Dissatisfaction with the proliferation of these interfaces is growing among drivers and with the European Commission estimating that driver distraction is a factor in up to 30% of accidents in Europe, it seems likely legislators will soon feel compelled to step in.
But what might the answer be?
BMW gave the world Gesture Control, allowing us to live out our Harry Potter wizarding dreams by waving a hand in the air to adjust the volume or skip a track. Voice control systems have become more widespread, though they remain some way behind the likes of Siri and Google Assistant, the latter often cited by OEMs as a key factor in their adoption of Android Automotive. Head-up displays have progressed from a simple speed read-out reflected in a tiny transparent panel that unfurls itself into the driver’s eyeline to a fully-fledged augmented reality display projected onto the windscreen. For everything else, it’s likely the omnipresent touchscreen will continue, though it’s clear manufacturers will have to rethink their approach to usability.
“The sluggishness that plagued early systems has now largely been addressed, but the lack of physical feedback on activating a touchpoint still demands that drivers glance at the screen for visual confirmation,” says Blackie. “With many cars lacking a convenient surface to brace against, the task of aiming at a small control with an extended arm in a car that’s bouncing around can quickly become a repetitive one, prolonging the time spent diverting focus from the road.”
Haptic feedback systems have improved from early electromagnetic actuators mounted behind a sprung display to clever electrostatic technologies that can even replicate different textures. However, there remains the challenge of muscle-memory: in the old days, drivers could feel their way to their favourite radio station. Now, the function of a touchpoint varies depending on context.
Not only that, but the design of the interface itself is critical to reducing the demands for a driver’s attention. Frequently-used controls should be styled to stand out from their surroundings; icons should be easily discernible; the status of a function should be readily apparent at a glance; colours should be chosen to avoid wash-out in sunlight. These are considerations that should be given precedence over all others.
Some OEMs believe the answer is more screens. The Honda e and Mercedes EQS, for example, both feature a swath of screens across the dashboard, offering a digital landscape almost as wide as the car itself.
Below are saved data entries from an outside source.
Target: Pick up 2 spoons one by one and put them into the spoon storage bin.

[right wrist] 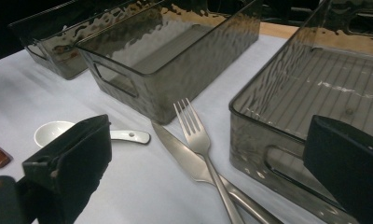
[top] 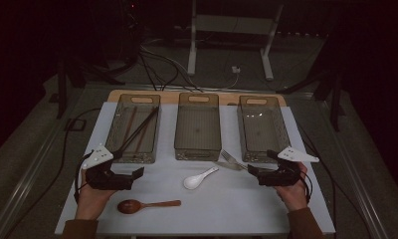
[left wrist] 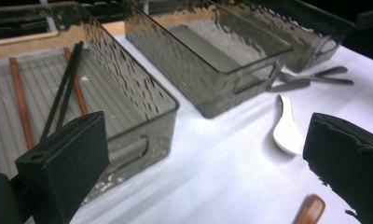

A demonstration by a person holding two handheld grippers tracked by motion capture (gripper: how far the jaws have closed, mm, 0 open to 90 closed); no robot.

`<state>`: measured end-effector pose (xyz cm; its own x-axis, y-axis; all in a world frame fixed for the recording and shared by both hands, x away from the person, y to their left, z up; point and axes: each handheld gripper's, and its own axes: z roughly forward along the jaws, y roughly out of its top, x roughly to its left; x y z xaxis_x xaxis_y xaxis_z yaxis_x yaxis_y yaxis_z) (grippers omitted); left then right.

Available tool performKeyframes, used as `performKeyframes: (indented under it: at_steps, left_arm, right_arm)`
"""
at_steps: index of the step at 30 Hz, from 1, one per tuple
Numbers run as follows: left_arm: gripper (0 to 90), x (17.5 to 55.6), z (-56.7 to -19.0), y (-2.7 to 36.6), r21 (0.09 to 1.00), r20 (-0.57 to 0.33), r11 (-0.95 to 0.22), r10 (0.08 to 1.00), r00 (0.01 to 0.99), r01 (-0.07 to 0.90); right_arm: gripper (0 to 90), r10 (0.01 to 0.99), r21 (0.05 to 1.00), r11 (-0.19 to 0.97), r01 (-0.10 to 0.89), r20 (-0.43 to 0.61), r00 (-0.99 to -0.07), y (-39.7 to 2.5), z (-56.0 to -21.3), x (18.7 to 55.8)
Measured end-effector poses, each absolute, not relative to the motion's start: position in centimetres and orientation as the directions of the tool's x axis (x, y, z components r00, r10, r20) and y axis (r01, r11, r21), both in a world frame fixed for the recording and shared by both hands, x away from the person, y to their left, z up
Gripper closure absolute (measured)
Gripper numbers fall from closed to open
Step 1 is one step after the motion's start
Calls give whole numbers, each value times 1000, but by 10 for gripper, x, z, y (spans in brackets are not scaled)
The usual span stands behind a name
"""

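Hovering over the white table (top: pixel 247 209), both grippers hang spread and empty among loose cutlery.

Nearest the person, a wooden spoon (top: pixel 146 204) lies by the left gripper (top: pixel 137 174), its jaws wide apart; a white spoon (top: pixel 199 178) sits just beyond. The right gripper (top: pixel 253 172), jaws also parted, holds near a fork (right wrist: pixel 197 140) crossing a knife (right wrist: pixel 184 156). Farther back stand three smoked trays (top: pixel 197 147); the left one holds what look like chopsticks (left wrist: pixel 65 88).

The high view is dim, its surroundings nearly black. The gripper views are brighter, with glare on the white table (left wrist: pixel 212 154). The near jaws look soft.
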<state>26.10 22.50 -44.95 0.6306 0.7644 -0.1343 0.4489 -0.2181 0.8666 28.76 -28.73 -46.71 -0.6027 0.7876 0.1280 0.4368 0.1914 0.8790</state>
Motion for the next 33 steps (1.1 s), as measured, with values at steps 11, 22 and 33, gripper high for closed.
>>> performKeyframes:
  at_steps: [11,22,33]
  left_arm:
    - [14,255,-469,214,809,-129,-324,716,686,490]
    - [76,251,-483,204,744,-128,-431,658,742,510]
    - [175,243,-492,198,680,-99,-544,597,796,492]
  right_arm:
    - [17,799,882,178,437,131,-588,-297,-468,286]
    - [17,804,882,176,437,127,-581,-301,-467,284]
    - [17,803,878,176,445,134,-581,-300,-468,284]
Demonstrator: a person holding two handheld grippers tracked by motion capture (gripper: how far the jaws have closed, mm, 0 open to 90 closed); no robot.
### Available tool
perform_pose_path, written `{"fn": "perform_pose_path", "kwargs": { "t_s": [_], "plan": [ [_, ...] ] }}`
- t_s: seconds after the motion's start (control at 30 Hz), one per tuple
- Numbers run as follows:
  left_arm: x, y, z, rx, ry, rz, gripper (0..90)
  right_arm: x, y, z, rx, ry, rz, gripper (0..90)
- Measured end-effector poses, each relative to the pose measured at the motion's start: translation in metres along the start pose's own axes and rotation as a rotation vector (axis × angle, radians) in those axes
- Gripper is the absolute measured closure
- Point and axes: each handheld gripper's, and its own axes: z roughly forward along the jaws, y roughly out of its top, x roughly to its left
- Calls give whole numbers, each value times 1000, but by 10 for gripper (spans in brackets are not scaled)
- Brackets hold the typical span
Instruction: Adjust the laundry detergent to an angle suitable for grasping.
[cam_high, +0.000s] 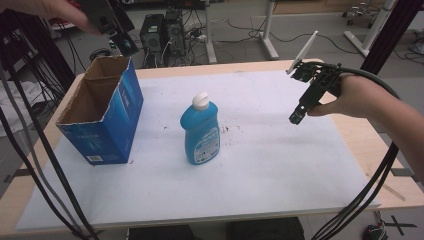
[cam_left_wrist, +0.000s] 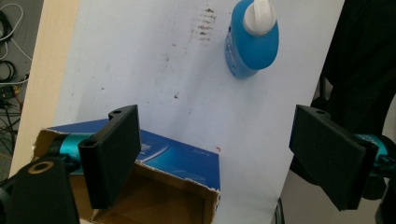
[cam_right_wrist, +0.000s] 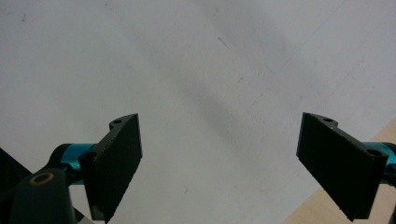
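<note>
A blue bottle (cam_high: 201, 132) with a white cap stands upright mid-table on the white sheet (cam_high: 260, 165); the left gripper view has the blue bottle (cam_left_wrist: 251, 42) at its top. An open blue cardboard box (cam_high: 102, 112) stands to its left, with its brown inside (cam_left_wrist: 159, 196) below my left jaws. My left gripper (cam_high: 122, 42) is held high above the box's far edge, jaws wide apart and empty; seen along the jaws, the left gripper (cam_left_wrist: 217, 161) is open. My right gripper (cam_high: 297, 116) hangs over the sheet's right part, and the right gripper (cam_right_wrist: 219, 163) is open with nothing between its jaws.
The wooden table edge (cam_high: 370, 150) runs outside the white sheet. Small brown specks (cam_high: 230, 130) dot the sheet right of the bottle. Black cables (cam_high: 365, 200) trail from the right gripper past the table's front right. Computers and table legs (cam_high: 165, 32) stand behind the table.
</note>
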Motion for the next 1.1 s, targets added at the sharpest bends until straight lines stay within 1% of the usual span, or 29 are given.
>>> {"fn": "perform_pose_path", "kwargs": {
  "t_s": [0.13,0.17,0.2,0.27,0.3,0.43,0.47,0.5,0.63,0.7,0.8,0.87,0.9,1.1],
  "plan": [
    [-1,0,0,-5,3,-6,168,-2,0,1,4,-1,0,134],
    [-1,0,-1,-7,3,-8,169,-2,0,1,2,2,7,134],
    [-1,0,-1,-8,3,-8,169,-3,0,1,2,4,1,134],
    [-1,1,-1,-7,1,-10,168,-3,0,0,1,5,6,134],
    [-1,1,-1,1,3,-5,168,-3,-1,0,4,6,11,134],
    [-3,0,-2,-6,4,-12,168,-3,-1,-2,-5,6,18,134],
    [-3,0,-2,-10,3,-14,168,-3,-1,-3,-1,6,12,134],
    [-4,1,-2,-7,3,-7,168,-3,-1,-4,-1,5,6,134],
    [-5,1,-1,0,9,0,168,-3,1,-6,-3,2,6,134],
    [-6,0,-1,-1,8,-3,168,-2,1,-6,1,0,10,134],
    [-5,-1,-2,-2,8,0,168,-2,2,-5,6,1,3,134],
    [-4,-2,-2,3,5,1,169,-2,3,-5,5,2,9,133],
    [-4,-2,-1,5,10,-1,169,-3,3,-5,-3,3,-1,134],
    [-4,-1,-1,5,4,0,168,-1,3,-5,5,2,2,134]
  ]
}}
This marks a clear departure from the days of infotainment systems optimised for use by the driver alone; now, passengers are afforded equal access. As our lives become ever more connected with the growing prevalence of online streaming, perhaps this new digital democracy will lead to delegation to others in the vehicle. VNC Automotive’s Cobalt Share system enables access to content across networks and devices, while its compatibility with the full gamut of vehicle hardware and platforms means it’s possible for anyone in the car to start sharing their Spotify playlist with just a few taps of their smartphone.
“Shifting the focus to the passengers in the vehicle allows each occupant to enjoy an individual experience. Once you make it easier for people to select their own entertainment, it frees the driver-focused interfaces of the burden of being both a control surface and a point of content consumption. At that point, we can redesign the UI and UX to regain the ease of usability that’s been lost,” says Blackie.